Nos últimos tempos de vida de Amália, durante os serões em sua casa, falava-se muito do que tinha ficado para trás na carreira da Artista: dos seus sucessos, das suas viagens, dos países onde actuou, das suas recordações. Por fim, os serões começaram a ser preenchidos, quase exclusivamente, com a passagem de filmes que mostravam o êxito alcançado por Amália no mundo inteiro. Seguiam-se os comentários feitos pelos presentes e as explicações complementares dadas por Amália.

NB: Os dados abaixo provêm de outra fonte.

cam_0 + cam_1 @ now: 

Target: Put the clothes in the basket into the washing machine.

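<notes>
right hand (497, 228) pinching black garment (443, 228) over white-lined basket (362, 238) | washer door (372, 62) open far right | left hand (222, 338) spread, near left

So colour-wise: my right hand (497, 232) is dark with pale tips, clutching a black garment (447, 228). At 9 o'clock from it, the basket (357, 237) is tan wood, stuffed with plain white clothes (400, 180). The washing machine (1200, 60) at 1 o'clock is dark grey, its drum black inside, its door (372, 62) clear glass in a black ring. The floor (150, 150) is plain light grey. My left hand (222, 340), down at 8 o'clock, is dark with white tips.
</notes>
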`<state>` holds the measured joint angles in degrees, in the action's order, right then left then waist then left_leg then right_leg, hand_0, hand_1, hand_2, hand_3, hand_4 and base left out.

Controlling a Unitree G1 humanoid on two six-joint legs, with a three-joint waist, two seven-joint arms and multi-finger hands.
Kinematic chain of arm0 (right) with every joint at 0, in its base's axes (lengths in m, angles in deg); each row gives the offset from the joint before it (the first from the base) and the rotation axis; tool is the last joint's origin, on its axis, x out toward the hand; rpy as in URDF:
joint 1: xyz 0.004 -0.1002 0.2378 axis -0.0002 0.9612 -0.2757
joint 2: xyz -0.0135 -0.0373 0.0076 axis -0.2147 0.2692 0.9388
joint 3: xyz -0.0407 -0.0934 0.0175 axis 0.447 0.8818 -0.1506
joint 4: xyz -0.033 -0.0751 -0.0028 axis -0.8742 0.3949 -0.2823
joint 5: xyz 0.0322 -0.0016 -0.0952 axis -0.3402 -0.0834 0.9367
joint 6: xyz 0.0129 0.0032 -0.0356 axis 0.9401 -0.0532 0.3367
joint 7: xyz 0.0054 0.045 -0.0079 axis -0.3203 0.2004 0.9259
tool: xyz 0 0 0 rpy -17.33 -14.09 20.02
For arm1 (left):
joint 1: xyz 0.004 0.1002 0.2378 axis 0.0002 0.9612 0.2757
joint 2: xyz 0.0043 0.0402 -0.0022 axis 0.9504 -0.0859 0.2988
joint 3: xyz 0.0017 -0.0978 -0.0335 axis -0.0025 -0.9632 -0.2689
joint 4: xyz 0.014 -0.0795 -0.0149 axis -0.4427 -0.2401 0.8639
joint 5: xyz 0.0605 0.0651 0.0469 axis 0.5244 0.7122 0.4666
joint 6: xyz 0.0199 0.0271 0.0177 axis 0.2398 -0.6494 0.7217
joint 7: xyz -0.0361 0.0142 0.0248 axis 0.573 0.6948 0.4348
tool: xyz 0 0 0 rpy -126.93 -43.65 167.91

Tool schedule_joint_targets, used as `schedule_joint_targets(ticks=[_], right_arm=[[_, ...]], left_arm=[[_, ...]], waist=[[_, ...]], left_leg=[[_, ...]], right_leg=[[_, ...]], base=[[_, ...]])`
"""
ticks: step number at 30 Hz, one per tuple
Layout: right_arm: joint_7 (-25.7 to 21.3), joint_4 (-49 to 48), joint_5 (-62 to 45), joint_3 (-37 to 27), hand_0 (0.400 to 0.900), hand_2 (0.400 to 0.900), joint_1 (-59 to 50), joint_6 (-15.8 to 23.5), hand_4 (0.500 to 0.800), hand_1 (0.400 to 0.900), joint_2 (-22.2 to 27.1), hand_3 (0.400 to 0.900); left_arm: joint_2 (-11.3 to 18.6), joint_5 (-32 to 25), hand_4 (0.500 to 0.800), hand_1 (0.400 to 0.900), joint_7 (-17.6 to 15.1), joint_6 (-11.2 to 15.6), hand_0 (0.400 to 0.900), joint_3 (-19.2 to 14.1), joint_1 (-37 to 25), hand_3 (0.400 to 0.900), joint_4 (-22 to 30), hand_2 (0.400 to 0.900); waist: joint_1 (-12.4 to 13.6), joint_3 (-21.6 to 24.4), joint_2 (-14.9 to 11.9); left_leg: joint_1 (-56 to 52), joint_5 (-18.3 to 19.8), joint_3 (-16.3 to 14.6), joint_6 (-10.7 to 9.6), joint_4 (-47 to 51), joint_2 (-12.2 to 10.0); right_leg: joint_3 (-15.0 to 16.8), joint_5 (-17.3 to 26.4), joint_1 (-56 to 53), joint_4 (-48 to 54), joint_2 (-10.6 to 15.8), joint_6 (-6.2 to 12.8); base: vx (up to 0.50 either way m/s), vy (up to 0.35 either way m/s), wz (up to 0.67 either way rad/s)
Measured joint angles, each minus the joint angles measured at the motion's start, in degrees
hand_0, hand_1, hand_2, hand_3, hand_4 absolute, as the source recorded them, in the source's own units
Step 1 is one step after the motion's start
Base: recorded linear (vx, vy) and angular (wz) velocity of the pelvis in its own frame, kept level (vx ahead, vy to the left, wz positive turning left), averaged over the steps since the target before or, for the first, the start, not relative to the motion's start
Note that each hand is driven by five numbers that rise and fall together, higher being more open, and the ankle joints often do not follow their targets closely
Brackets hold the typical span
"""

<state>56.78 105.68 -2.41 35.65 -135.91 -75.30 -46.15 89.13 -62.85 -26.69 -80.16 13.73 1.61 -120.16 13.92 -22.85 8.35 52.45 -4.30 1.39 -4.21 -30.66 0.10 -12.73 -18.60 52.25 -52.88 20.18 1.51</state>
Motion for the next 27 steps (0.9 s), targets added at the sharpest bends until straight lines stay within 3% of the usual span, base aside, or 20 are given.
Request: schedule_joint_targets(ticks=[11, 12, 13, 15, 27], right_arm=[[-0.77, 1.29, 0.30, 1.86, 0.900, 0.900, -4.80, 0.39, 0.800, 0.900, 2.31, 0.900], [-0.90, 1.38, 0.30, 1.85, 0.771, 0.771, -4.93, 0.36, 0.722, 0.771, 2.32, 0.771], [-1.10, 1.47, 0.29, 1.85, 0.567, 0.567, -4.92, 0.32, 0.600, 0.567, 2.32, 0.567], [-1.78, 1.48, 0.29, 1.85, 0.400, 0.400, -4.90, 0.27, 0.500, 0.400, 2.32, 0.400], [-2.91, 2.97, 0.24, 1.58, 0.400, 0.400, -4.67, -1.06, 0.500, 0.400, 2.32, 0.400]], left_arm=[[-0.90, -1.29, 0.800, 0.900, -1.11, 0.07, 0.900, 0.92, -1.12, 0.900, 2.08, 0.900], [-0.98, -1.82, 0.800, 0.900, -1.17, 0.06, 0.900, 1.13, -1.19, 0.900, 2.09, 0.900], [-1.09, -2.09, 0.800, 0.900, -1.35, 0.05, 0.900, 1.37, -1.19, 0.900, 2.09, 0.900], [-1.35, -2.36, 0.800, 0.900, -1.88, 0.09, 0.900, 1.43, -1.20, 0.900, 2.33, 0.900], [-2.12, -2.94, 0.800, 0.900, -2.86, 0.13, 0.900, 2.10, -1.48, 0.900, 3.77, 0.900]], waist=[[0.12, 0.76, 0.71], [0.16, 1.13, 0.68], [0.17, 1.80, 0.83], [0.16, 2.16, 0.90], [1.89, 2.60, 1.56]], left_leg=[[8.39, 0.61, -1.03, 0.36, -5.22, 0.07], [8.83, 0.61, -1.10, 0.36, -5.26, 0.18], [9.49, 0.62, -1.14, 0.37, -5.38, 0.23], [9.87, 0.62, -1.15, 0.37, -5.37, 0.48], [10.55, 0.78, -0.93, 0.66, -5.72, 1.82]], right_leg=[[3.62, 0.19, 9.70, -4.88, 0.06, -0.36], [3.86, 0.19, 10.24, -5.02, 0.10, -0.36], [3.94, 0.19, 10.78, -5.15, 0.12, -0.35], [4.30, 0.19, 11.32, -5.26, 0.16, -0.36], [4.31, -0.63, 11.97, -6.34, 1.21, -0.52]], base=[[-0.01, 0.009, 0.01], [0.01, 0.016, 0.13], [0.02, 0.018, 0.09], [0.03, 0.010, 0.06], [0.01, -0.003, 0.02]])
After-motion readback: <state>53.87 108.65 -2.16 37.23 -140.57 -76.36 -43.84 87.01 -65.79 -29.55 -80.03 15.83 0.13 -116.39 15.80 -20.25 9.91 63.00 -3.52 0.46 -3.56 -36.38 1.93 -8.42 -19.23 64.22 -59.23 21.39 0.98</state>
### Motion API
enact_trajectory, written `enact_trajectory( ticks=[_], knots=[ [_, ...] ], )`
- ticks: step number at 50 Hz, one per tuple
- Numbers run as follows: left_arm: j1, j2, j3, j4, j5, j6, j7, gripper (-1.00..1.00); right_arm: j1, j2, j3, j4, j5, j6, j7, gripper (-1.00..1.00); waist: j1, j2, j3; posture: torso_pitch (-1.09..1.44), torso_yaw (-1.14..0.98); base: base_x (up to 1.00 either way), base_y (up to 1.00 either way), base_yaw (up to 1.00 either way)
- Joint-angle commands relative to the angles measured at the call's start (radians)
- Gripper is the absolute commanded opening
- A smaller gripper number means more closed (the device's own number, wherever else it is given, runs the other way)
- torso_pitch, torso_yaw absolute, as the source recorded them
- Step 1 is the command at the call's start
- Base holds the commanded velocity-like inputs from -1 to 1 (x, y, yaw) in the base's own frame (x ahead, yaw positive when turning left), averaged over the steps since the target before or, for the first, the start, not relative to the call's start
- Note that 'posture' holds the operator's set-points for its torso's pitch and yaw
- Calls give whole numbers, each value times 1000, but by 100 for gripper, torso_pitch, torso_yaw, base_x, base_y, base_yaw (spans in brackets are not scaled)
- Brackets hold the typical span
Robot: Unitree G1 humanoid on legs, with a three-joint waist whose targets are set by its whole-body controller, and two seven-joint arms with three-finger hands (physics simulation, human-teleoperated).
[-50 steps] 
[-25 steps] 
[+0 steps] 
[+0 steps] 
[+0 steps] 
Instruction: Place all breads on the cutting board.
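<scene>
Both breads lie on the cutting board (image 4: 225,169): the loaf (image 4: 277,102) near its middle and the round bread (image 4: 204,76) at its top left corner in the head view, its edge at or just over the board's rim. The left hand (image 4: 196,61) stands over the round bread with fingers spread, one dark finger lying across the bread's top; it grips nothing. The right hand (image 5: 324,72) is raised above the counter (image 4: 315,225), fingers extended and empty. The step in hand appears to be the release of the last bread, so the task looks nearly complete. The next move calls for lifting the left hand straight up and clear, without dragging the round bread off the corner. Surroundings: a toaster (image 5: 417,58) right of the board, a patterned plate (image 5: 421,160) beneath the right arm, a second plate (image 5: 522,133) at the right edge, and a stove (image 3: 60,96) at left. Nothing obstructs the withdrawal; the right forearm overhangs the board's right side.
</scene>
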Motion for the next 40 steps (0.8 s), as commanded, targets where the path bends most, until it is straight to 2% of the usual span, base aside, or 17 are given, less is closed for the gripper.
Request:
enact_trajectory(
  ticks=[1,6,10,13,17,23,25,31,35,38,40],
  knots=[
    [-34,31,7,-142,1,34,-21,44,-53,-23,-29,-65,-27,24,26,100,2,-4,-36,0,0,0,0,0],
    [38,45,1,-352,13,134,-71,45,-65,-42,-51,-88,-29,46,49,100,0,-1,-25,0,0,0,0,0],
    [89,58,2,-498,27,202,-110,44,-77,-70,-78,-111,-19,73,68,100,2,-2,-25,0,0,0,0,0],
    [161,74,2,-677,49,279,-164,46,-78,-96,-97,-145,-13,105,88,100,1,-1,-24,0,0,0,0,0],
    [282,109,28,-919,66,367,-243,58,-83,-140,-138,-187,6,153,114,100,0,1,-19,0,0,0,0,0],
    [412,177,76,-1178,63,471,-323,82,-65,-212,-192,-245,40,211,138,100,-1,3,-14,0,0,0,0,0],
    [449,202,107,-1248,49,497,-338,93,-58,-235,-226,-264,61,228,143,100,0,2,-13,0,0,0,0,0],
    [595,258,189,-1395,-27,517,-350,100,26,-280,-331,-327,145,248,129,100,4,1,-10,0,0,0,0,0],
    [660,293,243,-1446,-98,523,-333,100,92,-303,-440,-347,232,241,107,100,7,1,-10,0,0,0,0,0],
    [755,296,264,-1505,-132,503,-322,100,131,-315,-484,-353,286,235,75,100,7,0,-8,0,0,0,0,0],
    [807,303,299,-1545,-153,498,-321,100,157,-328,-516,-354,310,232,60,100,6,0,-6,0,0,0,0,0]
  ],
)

Estas visitas ao passado, por muito bem intencionadas – tendo como propósito uma espécie de lenitivo para a Artista –, surtiam, em minha opinião, um efeito contrário ao desejado. O desfiar constante de recordações, acabou por tornar-se um hábito diário e os serões a parecerem uma romagem de saudade. Em consciência, temia que a situação contribuísse para despertar em Amália a certeza de que os seus sonhos começavam a ficar cada vez mais distantes e inatingíveis. Receios que não foram infundados.
Nesses anos, a sua alegria (que lembro das minhas primeiras visitas) dera lugar a uma tristeza que se reflectia no rosto dos anjos que esvoaçavam nos painéis de azulejo a vestirem as paredes da sala, desde meio até ao chão. Uma tristeza igual à que nos invade quando ouvimos um fado. Ou quando sentimos saudades de um tempo que já não nos pertence. Tristeza que teimava em fazer-nos companhia pela noite dentro.
Nesses serões, Amália já não tinha vontade de contar anedotas, de dizer versos, ou de cantar e dançar para os amigos – como chegou a fazer, somente para mim, privilégio que me deixava sempre deslumbrada, espantada com a minha sorte, como é de supor.
Por essa altura, o chá, as bolachinhas, o pão e o queijo, servidos ao serão, deixaram de ter o mesmo sabor.
Cheguei a consolar Amália, buscando nas minhas palavras uma força que não sentia. Aconteceu em certo serão. Ao ver no vídeo as suas imagens, agarrou o meu braço, dizendo com lágrimas nos olhos: «Como eu era e como eu estou, uma doente. Já não sou ninguém!». Não foi fácil para mim ouvir este desabafo. Onde encontrar argumentos que a convencessem do contrário? Que lhe mostrassem quanto estava enganada? Que lhe dessem a certeza que continuava a ser, apesar de todo o infortúnio, a nossa Amália, a única, a insubstituível? A prova está nas homenagens que lhe têm sido prestadas após a sua morte.
Amália será sempre Alguém. Alguém muito querido. O público que a ama por todo o Mundo – especialmente o público português – continua a ver nela a grande Artista que sempre foi. Única. Inigualável. Público que vai continuar a recordá-la: bonita, sorridente, simples, bondosa, uma mulher culta, de extrema sensibilidade e inteligência, grande poetisa e uma voz sublime, eterna, irrepetível.
Amália, mesmo acompanhada, sentia-se só. Um dia, disse-me: «Penso muito. Sempre fui assim. Ponho-me a pensar, a pensar, vou por aí fora, vou, vou, olhe, vou até ao fim de mim!» Sorri, ante a maneira tão sua, tão pessoal de Amália se expressar. Poucas pessoas conseguiam fazê-lo de forma tão singular, tão inteligente.
Teimava em chamar-me romântica: «Você, você é uma romântica!». Deixei de manifestar a minha discordância – embora aceite que, de vez em quando, possa dar essa impressão. Numa das fotos que me ofereceu, escreveu na dedicatória: «Para uma romântica, de uma sozinha».
O facto de saber que não podia voltar a cantar, roubou a vida de Amália antes da morte ter chegado. Acredito que tenha sido esse, nos últimos tempos, o seu maior desejo: partir.